A job script is the same format as the shell script. A job script consists of an option area describing Slurm job submission options and a user program area describing the program to be executed. Please refer to here for environment variables that are automatically set when a job is executed.
An example of a job script is shown below, so you can see the script to keep in perspective. More detailed information for each is given in the next section.
#!/bin/bash
#============ Slurm Options ===========
#SBATCH -p gr19999b # Specify the job queue (partition). It must be changed to the queue name which you want to submit.
#SBATCH -t 1:0:0 # Specify the elapsed time (example of specifying 1 hour)
#SBATCH --rsc p=4:t=8:c=8:m=8G # Specify requested resources
#SBATCH -o %x.%j.out # Specify the standard output file for the job
## %x is replaced by the job name and %j is replaced by the job ID.
#============ Shell Script ============
# (Optional) Specify set -x to keep track of the execution progress of the job script.
set -x
# Environment variables such as the number of MPI processes and OMP_NUM_THREADS are automatically set based on the value of the --rsc option.

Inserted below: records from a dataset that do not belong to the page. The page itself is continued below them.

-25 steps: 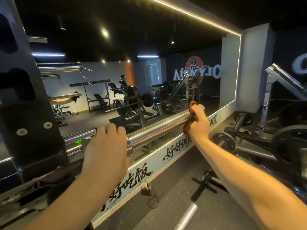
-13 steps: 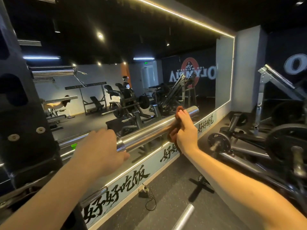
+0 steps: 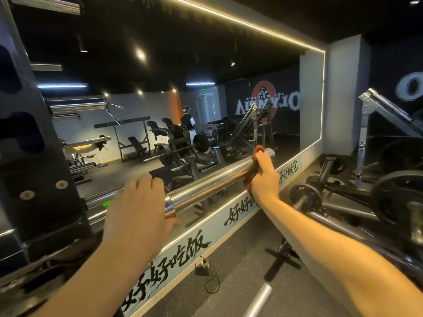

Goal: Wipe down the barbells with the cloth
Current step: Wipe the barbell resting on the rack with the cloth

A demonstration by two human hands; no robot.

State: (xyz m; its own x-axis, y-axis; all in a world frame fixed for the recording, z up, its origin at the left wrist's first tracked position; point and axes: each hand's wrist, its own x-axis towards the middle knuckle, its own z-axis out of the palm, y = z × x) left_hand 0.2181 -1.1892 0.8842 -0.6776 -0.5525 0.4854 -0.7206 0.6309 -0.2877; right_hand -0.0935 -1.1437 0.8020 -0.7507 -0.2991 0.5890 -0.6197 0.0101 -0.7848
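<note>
A steel barbell (image 3: 206,186) lies across a rack, its thick sleeve pointing away to the right alongside a wall mirror. My left hand (image 3: 137,209) grips the bar just inside the sleeve collar, fingers curled over the top. Close to the sleeve's far end, my right hand (image 3: 263,179) holds a brown cloth (image 3: 248,173) wrapped around the sleeve. The sleeve's tip (image 3: 271,153) sticks out just beyond the cloth.
The black rack upright (image 3: 34,156) fills the left. The mirror (image 3: 206,99) with a lettered strip below runs behind the bar. Plate-loaded machines and weight plates (image 3: 398,197) crowd the right. On the floor lie another bar end (image 3: 258,298) and a cable (image 3: 210,277).
My right hand slid the cloth inward along the sleeve, then back out toward its end. My left hand stayed on the bar near the collar.
</note>
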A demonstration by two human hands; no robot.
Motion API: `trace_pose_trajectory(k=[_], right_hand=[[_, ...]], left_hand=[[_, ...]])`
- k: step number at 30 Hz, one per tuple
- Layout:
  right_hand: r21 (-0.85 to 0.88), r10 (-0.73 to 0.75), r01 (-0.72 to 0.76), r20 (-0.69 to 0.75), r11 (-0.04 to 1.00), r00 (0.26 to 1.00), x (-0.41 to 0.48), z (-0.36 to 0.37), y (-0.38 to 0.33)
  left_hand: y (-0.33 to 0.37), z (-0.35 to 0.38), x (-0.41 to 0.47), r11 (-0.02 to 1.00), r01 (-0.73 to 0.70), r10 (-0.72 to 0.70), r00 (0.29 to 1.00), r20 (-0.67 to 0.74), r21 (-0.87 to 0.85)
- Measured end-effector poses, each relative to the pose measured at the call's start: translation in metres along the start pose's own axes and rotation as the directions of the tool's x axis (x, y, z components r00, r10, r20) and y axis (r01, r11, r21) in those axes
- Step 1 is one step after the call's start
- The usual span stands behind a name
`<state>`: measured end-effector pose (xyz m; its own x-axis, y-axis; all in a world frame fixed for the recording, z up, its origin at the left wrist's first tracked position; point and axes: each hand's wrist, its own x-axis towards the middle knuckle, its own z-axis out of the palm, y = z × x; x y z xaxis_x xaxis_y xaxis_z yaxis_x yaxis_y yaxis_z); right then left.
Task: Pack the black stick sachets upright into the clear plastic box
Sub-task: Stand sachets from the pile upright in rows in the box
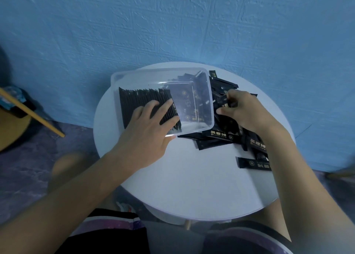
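Observation:
A clear plastic box (pixel 132 76) sits at the back left of the round white table (pixel 192 177). A row of black stick sachets (pixel 134 102) stands upright along its left side. My left hand (pixel 151 125) reaches over the near rim with flat fingers pressed against that row. To the right of the box lies a loose pile of black sachets (pixel 221 136) with gold print. My right hand (pixel 240 109) is on top of the pile, fingers pinched on one sachet (pixel 225 102).
One sachet (pixel 251 163) lies apart near the table's right edge. A blue textured wall (pixel 172 23) stands behind the table. At the far left a wooden stick (pixel 32 112) and dark items rest on a stool. My knees are under the table's near edge.

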<state>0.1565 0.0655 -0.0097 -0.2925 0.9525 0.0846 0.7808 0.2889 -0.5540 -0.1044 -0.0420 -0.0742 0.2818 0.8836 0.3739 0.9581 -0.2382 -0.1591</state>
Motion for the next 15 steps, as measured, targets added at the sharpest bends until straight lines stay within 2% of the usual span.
trace_pose_trajectory(k=[5,11,15], right_hand=[[0.243,-0.028,0.054,-0.109,0.969,0.994,0.011,-0.001,-0.001],[0.325,-0.041,0.088,-0.147,0.942,0.988,0.014,-0.001,0.001],[0.435,0.006,0.136,-0.309,0.890,0.951,0.009,-0.010,-0.007]], left_hand=[[0.001,0.000,-0.001,1.000,0.002,-0.002,1.000,-0.009,-0.002],[0.001,0.000,-0.001,1.000,0.004,-0.004,1.000,-0.019,-0.007],[0.003,-0.001,-0.001,1.000,0.011,-0.011,1.000,-0.013,0.001]])
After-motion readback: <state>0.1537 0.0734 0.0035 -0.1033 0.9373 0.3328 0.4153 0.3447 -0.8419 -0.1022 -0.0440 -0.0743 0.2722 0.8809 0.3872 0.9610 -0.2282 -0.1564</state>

# If necessary, it is possible to specify overwrite within the range of resources allocated by the srun command argument or environment variables.
srun ./a.out
## Notes on job scripts ##
# Lines beginning with '#' or after '#' in a line are treated as comments. Only lines beginning with #SBATCH are exceptionally recognised as slurm option specifications.
# The current directory at the job execution is automatically moved to the current directory at the job submission.
# Environment variables set at the job submission are inherited during job execution.
A sample job script is available for your reference.
Execution Type | Sample File |
---|---|
Non-parallelism | Download |
Thread parallelism | Download |
Process parallelism(Intel MPI) | Download |
Hybrid parallelism | Download |
Specify in the Slurm Options part of the job script followed by "#SBATCH".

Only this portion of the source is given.